Wednesday, February 18, 2026

Critical Reflection

This is the Critical Reflection blog for the Comp 3 project.




    For our Component 3 we chose the Music Promotion Package Brief, consisting of a Music Video, Digipak, and Social Media page for a fictional artist “Blast”. For our Music Video, we covered Karma Police by Pierce the Veil (2023) which is in the alt/rock genre and targets a young adult demographic (15-25). Our dominant reading is one of anti-establishment, actions have consequences, and justice.


    Branding is the act of promoting and communicating products to an audience and is necessary as it informs and commercialises our text to gain traction. According to Richard Dyer, the image is artificially manufactured to reflect the artist’s values, as such, it’s necessary for branding across media texts to be consistent to meet these points and give fans a sense of consistency. Furthermore, the artist's intended values and messages can be seen through the use of semiotics, where meanings are hidden and often implied through visual cues such as colouring and quality.

    Similarities occurring specifically in the music video’s narrative scenes and digipak include dark, raw, and gritty colour grading, which gives off expressions of depression, oppression, and conformity. This, coupled with portraying politicians negatively, delivers a connotation of corruption and generally portrays the government negatively, fitting with our intended dominant reading. Furthermore, the consistency of low-quality media texts helps the artist maintain an indie and local image. Although the social media features more lighthearted texts, it still follows the general colour grading and low quality (fig 1), further emphasising the artist’s grassroots, punk, and rebellious identity, which ties the band’s media texts together to become familiar and recognisable to audiences, helping to create a brand identity.

    The consistency of including dark and gritty qualities ensures the artist’s products are familiar to fans and solidifies the artist within the alt/rock genre by following its conventions. However, the lighthearted diversion in social media shows the band’s ordinariness, supporting the artist’s identity as youthful, grassroots, and energetic, which helps fans relate to them and presents them as the “people’s band”.
(Fig 1.0)

    Genre conventions are established themes and elements that are constantly repeated and resemble a genre. According to Steve Neale, these conventions constantly fluctuate through audience expectations and cultural shifts, conforming to conventions may be beneficial as it meets established expectations and gives a sense of familiarity, while subverting allows them to stand out and seem unique. Common alt/rock genre conventions include dark and contrasted colors with raw and lo-fi elements and counter-culture, anti-establishment narratives. (Nirvana - Bleach 1989, Radiohead - My Iron Lung 1994)
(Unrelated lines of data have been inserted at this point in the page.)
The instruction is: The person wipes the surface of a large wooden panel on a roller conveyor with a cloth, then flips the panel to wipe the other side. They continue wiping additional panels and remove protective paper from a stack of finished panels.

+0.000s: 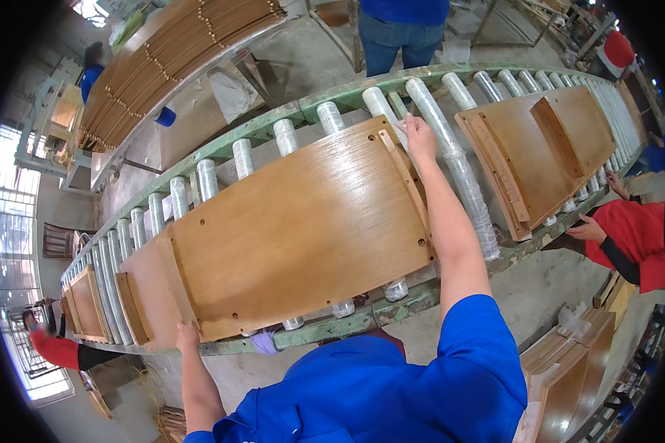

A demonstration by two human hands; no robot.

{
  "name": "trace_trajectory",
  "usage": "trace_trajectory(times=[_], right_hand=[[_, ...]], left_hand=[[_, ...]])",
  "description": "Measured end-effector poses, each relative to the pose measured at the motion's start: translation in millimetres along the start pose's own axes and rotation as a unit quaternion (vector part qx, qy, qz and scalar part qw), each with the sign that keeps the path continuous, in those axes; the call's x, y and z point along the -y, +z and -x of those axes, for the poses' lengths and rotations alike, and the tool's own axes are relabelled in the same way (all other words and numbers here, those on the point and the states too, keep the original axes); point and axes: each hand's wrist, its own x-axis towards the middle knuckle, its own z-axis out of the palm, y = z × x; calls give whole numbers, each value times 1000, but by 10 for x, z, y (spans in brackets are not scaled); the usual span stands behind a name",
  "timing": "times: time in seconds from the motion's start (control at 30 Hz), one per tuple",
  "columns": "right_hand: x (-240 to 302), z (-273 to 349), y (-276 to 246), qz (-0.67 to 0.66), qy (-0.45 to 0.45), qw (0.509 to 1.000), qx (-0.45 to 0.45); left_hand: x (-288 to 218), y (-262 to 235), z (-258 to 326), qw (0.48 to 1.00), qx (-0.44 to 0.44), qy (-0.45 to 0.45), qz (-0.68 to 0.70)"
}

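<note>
Two hands grasp one wooden panel [295, 229] lying on the roller conveyor [451, 140]. Left hand [187, 336] clasps its near corner; right hand [419, 136] grips its far corner.

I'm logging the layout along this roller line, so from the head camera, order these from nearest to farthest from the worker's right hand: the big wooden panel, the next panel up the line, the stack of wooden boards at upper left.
1. Big wooden panel: the right hand rests on its far right corner.
2. Next panel: to the right on the roller conveyor, apart from the hand.
3. Stack of wooden boards: upper left, beyond the conveyor.
</note>
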Motion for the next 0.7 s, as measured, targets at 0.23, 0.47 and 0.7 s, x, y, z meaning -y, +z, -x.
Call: trace_trajectory(times=[0.23, 0.47, 0.7], right_hand=[[155, 0, 210, 46, -34, 996, 62], [157, -108, 353, 76, -55, 995, 38], [252, -143, 440, 151, -71, 985, 39]], left_hand=[[1, 40, -141, 987, 46, -98, 119], [-51, 64, -296, 984, 43, -108, 134], [10, 104, -319, 996, 32, -31, 80]])
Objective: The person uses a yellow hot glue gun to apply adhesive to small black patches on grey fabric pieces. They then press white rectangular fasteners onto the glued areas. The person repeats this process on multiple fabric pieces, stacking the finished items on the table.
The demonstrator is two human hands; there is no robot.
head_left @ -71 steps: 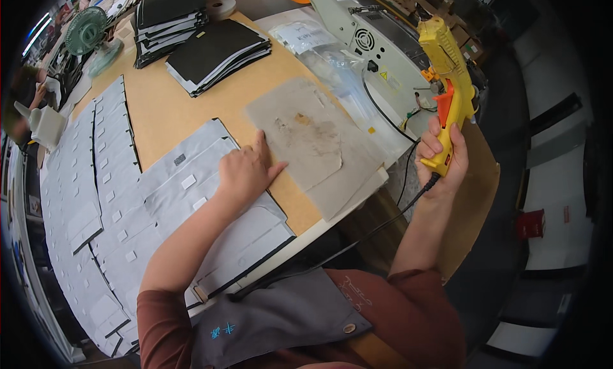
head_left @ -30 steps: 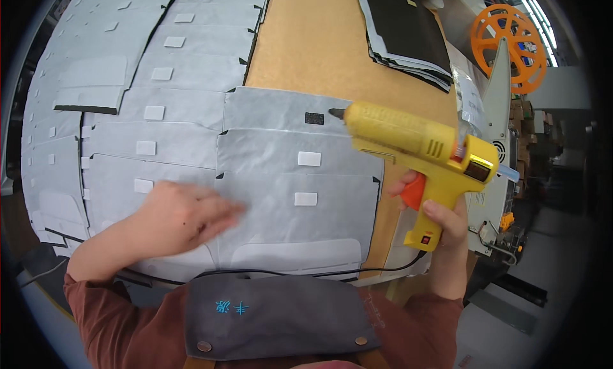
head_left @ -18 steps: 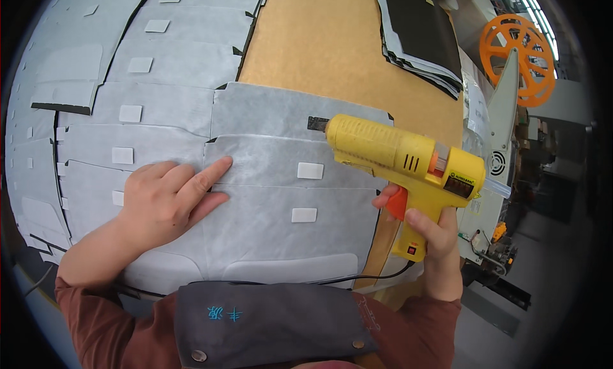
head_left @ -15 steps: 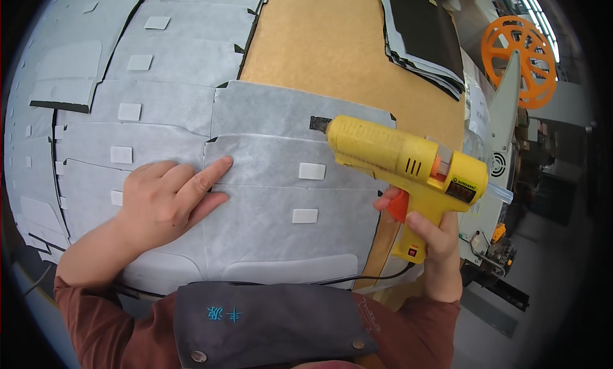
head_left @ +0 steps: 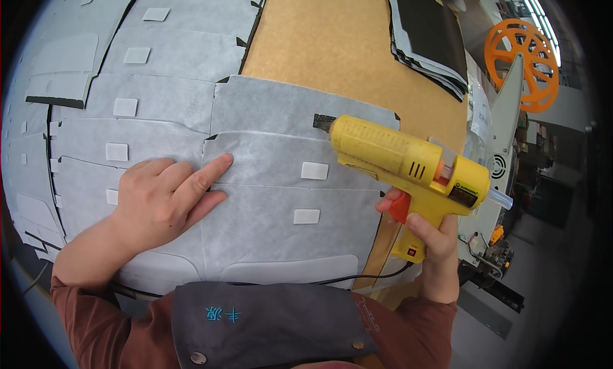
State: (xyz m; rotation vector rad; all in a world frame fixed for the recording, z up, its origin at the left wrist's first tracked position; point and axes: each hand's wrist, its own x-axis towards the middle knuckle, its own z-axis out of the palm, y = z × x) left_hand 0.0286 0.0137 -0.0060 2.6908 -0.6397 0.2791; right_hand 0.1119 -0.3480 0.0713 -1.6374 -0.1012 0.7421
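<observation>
My right hand (head_left: 429, 241) grips a yellow hot glue gun (head_left: 408, 164) by its handle, a finger at the orange trigger. Its nozzle points left over a small dark patch (head_left: 323, 120) on the top grey fabric piece (head_left: 281, 110). My left hand (head_left: 165, 193) lies flat, fingers together, on the overlapping grey fabric pieces (head_left: 255, 228), its fingertips at the edge of the middle piece. Small white patches (head_left: 314, 171) sit on these pieces.
Many more grey fabric pieces with white patches (head_left: 121, 107) cover the left of the brown table (head_left: 332, 49). A stack of black pieces (head_left: 428, 30) lies at the back right. An orange reel (head_left: 520, 53) on a white machine stands at the right. The gun's black cord (head_left: 300, 283) runs along the near edge.
My view swung from the table's right edge down onto the fabric. My right hand brought the glue gun over the pieces and my left hand slid right across the fabric.
</observation>
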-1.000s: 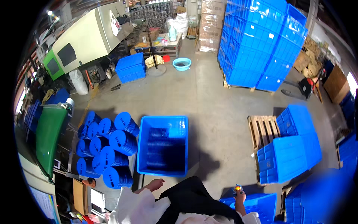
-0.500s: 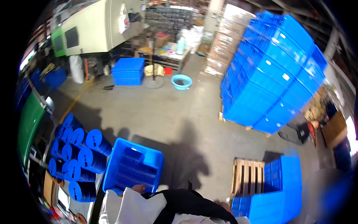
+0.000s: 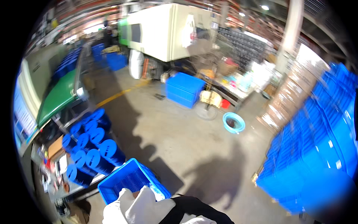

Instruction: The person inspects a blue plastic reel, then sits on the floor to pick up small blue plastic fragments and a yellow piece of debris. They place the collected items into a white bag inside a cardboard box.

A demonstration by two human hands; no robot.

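Observation:
A blue crate (image 3: 118, 178) stands in front of me at the lower middle, its near side covered by my white sleeves. Rows of thin blue discs (image 3: 131, 182) stand on edge inside it. My left hand (image 3: 136, 194) shows only as a small patch of skin between folds of white cloth at the crate's near side. Its fingers are hidden, so I cannot tell whether it grips anything. My right hand is out of the picture. Just left of the crate, several upright stacks of blue discs (image 3: 97, 160) sit close together on a table.
A tall pile of blue crates (image 3: 309, 149) rises at the right beside wrapped cartons (image 3: 289, 93). Ahead are a lidded blue bin (image 3: 182, 89), a standing fan (image 3: 207, 108) and a light-blue basin (image 3: 234, 123) on the floor. A green-and-white machine (image 3: 56, 91) borders the left.
My view has swung left, so the scene has shifted right and the wooden pallet has left the picture. My right hand has gone from view; the left is more covered by cloth.

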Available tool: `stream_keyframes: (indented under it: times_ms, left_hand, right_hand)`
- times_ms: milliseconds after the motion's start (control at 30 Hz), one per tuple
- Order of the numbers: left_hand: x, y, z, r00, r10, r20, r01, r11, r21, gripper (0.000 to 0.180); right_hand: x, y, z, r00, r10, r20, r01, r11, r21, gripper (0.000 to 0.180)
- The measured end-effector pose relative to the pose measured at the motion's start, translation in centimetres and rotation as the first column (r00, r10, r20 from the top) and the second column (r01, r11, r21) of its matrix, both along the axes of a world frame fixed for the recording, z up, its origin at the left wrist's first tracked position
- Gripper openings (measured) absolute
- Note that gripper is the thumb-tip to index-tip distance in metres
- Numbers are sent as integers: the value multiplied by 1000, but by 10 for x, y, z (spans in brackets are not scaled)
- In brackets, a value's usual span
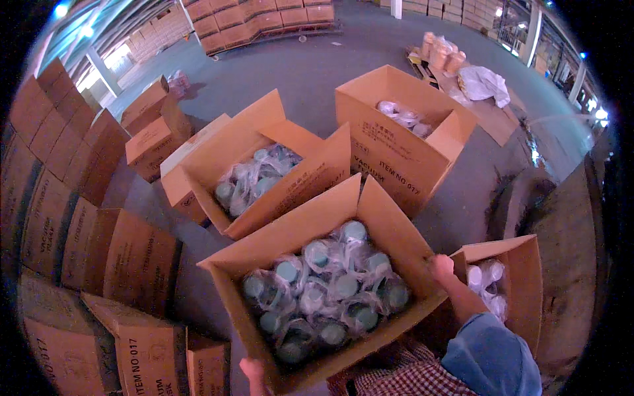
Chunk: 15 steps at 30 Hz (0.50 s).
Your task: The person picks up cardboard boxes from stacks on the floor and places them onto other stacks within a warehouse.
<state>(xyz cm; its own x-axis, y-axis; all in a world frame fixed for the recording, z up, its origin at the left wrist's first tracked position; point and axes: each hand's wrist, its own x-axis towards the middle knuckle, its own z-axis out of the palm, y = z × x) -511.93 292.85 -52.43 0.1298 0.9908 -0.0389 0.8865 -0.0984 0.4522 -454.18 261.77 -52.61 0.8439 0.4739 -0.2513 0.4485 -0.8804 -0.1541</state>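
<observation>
An open cardboard box (403, 221) is held tilted in front of me, its flaps raised. Inside it stand several bottles (346, 286) with pale green caps, each wrapped in clear plastic. My right hand (444, 268) grips the box at its right corner, the fingers closed over the rim. At the near left side, my left hand (252, 369) is closed against the box's outer wall, partly hidden by it.
Ahead stand an open carton (314, 173) of plastic-wrapped bottles and another open carton (389, 155) with fewer pieces. A smaller open box (525, 284) sits at my right. Stacked cartons (49, 211) line the left. Farther off are a loaded pallet (264, 23) and a white sack (485, 86).
</observation>
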Motion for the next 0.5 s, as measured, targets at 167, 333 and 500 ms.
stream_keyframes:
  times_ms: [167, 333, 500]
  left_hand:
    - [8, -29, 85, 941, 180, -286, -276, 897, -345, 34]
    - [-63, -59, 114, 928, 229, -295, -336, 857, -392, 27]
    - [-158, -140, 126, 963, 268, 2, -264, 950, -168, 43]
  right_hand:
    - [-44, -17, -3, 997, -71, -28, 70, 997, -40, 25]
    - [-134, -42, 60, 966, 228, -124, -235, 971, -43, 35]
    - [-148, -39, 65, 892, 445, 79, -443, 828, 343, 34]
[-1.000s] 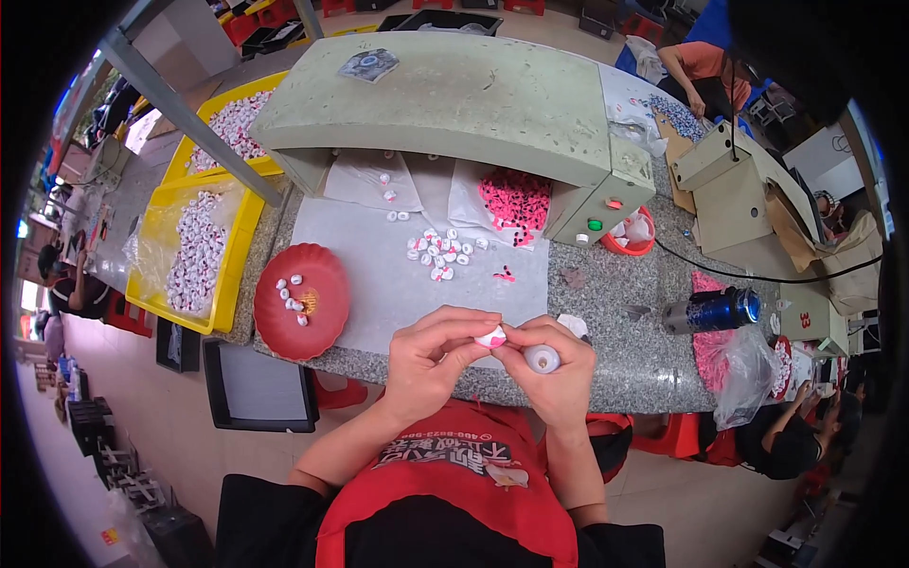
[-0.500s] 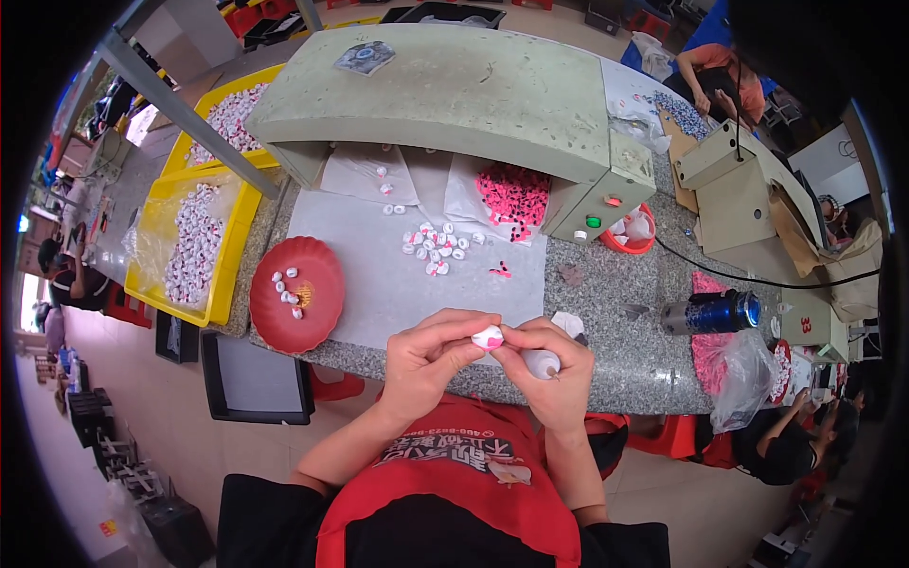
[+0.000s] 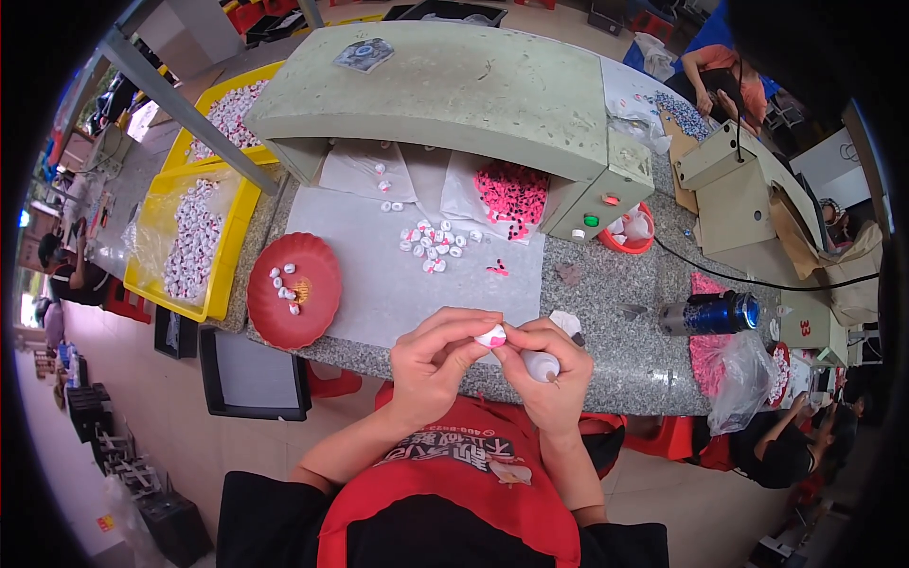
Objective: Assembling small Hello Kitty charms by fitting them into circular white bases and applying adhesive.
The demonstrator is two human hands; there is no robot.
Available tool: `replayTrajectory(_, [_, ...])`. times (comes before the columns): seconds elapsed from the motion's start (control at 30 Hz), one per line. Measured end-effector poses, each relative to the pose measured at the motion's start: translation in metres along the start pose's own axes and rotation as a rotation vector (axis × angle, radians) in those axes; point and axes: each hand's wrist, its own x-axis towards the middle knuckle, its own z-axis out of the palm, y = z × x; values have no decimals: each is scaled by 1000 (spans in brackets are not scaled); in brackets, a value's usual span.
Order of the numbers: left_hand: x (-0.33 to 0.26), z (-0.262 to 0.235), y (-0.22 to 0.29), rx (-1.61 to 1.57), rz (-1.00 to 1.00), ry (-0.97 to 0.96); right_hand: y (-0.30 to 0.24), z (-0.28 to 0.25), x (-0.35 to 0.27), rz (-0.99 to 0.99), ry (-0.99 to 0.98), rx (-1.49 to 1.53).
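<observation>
Above the table's near edge, my left hand (image 3: 428,367) pinches a small round white-and-pink piece (image 3: 491,337) between thumb and fingers. From the other side my right hand (image 3: 557,379) grips the same piece with thumb and forefinger. Tucked in the right hand's curled fingers is a small translucent white squeeze bottle (image 3: 541,365) with a thin needle-like tip. Beyond the hands, a loose group of similar white pieces (image 3: 436,244) lies on a white sheet (image 3: 369,284). A red scalloped plate (image 3: 317,317) on the left holds several more.
A pale green arched machine (image 3: 445,90) spans the table's far side, pink-and-black bits (image 3: 511,194) beneath it. Yellow trays (image 3: 227,284) of white pieces stand left. To the right are a red bowl (image 3: 647,244), a blue bottle (image 3: 724,312), a plastic bag (image 3: 743,383) and a black cable (image 3: 748,277).
The view has shifted very slightly. Both hands keep hold of the white-and-pink piece in nearly the same pose, and the squeeze bottle stays in the right hand.
</observation>
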Motion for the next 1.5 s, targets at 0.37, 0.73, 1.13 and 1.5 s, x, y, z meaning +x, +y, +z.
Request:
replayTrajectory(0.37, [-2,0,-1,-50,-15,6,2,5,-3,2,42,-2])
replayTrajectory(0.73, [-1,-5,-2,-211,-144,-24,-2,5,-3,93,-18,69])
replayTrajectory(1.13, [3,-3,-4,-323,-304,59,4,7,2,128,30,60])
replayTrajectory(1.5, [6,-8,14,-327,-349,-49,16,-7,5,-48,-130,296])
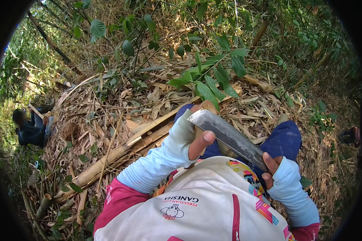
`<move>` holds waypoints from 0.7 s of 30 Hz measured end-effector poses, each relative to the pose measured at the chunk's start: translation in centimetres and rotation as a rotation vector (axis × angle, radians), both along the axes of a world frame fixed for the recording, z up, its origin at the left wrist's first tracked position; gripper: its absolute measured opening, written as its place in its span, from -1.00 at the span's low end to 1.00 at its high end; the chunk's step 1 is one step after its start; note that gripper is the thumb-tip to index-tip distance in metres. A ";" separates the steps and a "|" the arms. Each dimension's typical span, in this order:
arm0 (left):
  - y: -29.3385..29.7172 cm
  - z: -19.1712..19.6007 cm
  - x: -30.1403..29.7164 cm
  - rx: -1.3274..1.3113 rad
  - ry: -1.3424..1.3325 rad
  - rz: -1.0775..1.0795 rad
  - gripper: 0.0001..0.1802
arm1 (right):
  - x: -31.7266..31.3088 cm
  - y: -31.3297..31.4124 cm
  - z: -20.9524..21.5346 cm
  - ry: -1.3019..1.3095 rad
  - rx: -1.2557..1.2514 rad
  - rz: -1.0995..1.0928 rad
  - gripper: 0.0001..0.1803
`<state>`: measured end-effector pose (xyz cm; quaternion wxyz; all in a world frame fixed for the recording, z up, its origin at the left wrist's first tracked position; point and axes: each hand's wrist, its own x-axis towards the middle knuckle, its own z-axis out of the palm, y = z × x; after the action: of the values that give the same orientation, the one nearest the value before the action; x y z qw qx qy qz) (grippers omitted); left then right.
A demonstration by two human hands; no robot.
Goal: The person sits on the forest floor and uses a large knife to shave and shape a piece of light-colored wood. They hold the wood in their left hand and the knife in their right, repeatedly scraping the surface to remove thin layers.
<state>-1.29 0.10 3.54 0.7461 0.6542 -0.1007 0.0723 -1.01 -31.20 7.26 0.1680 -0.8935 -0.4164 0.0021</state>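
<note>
The right hand (274, 170) grips the handle of a machete (228, 136) lying across the lap. The left hand (195, 138) rests its closed fingers at the far blade end. Split bamboo (120, 154) lies left. Keep fingers off the edge.

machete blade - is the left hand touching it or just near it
Touching. In the head view the left hand wraps up against the underside of the machete blade near its tip, thumb pressed by the flat, with no gap visible; the right hand grips the handle end.
</note>
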 end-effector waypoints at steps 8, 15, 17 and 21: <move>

    Our artist mainly conformed to the genre conventions. Our music video is shown through a grainy, dark green, and grunge filter which reflects the genres conventions of desaturated visuals that reject mainstream polish (fig 2.1). This was done to connote toxicity, corruption, and surveillance, this aesthetic almost resembles CCTV footage which creates a sense of moral decay and compromise by authority, the film grain also encodes authenticity and emotional rawness over commercial polish. These themes are enforced by its negative portrayal of the government by arresting a young journalist which aligns with our intended audience which may spur stronger emotions, solidifying its anti-establishment narratives. Our subversion comes from including saturated colors, to amplify the lo-fi quality.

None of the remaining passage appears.